D5 Studio just put out the second season of their web series Forever Sucks, which stars our Dec 2015-Jan 2016 cover girl Jasmine Curtis-Smith, this week. And if you haven’t jumped on this bandwagon yet, you’re missing out.
Forever Sucks is the tale of a hundred-or-so-year-old vampire, Izabel, played by Jasmine as she tries to live in the mortal world… without trying to suck anyone’s blood and turn them into vampires too. Of course, she falls in love along the way (to JC Santos in the first season; his Till I Met You duties required him to be written out in a rather unceremonious manner).
Why should you get into this series, and the rest of D5 Studio’s offerings, though? For one thing, each episode is literally less than 10 minutes long—I was able to get all caught up in the second season’s first four episodes over less than half of a lunch break. It’s easy for anyone to digest.

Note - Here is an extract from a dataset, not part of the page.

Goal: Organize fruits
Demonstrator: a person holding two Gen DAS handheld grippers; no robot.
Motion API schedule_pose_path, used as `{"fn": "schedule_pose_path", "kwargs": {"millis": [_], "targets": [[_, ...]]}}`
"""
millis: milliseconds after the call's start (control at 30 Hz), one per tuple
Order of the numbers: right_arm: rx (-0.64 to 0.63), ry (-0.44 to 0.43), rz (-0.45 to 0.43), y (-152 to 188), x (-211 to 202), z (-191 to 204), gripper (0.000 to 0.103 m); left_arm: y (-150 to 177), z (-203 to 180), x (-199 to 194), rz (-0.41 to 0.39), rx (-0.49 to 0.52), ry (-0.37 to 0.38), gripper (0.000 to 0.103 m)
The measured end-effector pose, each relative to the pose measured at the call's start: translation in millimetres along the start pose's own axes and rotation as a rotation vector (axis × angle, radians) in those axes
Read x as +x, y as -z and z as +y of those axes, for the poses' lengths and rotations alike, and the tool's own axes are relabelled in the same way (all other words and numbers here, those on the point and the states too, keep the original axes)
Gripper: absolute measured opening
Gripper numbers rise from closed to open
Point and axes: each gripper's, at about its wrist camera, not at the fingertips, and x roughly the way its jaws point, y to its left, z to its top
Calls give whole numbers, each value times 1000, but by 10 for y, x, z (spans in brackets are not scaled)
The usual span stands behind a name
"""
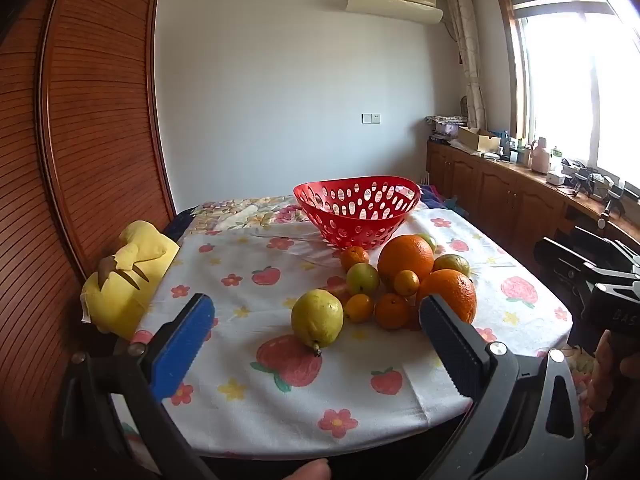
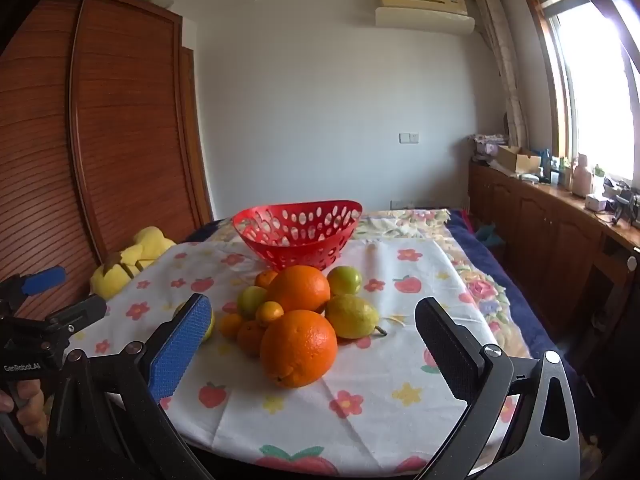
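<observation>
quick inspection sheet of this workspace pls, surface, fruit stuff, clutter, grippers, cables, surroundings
surface: table under a flower-and-strawberry cloth, flat, some creases
job's things: red basket upright, empty as far as seen; fruit pile in front of it, apart from it: oranges, small oranges, green fruits, pears
clutter: yellow plush at the cloth's left edge
grippers: left gripper and right gripper open, holding nothing
cables: nothing seen
surroundings: wardrobe left, window and cluttered cabinet right
</observation>
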Motion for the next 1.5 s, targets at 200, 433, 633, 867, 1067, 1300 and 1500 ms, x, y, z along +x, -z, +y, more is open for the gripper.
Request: {"fn": "schedule_pose_path", "kwargs": {"millis": [200,433,633,867,1067,1300,1500], "targets": [[-7,4,-2,1,-1,-1,103,-16,10,-17,5,-5,10,103],[-6,2,-1,1,-6,3,103,-39,-7,-50,-2,-10,10,103],[-2,3,1,3,-4,5,103,-43,24,-92,-5,-14,12,103],[-5,5,-2,17,-1,15,103,-64,17,-107,-6,-14,11,103],[-5,4,0,7,-5,17,103,-83,20,-127,-7,-16,14,103],[-5,4,-1,18,-2,16,103,-118,23,-171,-14,-14,17,103],[-4,5,0,15,-4,16,103,-116,22,-176,-15,-13,19,103]]}}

The more important reason, however, is that this show represents the real potential of local television. It’s what our teleseryes and shows could really be like if they break away from the need to satisfy the masses with the same tired tropes. Forever Sucks takes everything that makes a viewer kilig and throws it at them without the trademark Filipino cheesiness—the show’s soundtrack is made up of indie musicians you’ve read about on Scout. Tanods, a D5 Studio sitcom starring Jun Sabayton, Martin Escudero, and Scout fam Brian Wilson, both subverts and updates the local sitcom formula by retaining the classic absurdity, paying homage to our comedic past, and most importantly, doing away with the cheap slapstick.
It’s everything we wished local TV would be. The only thing wrong with it is that there’s not enough content, but we also wanted our TV shows to not come out every night, right?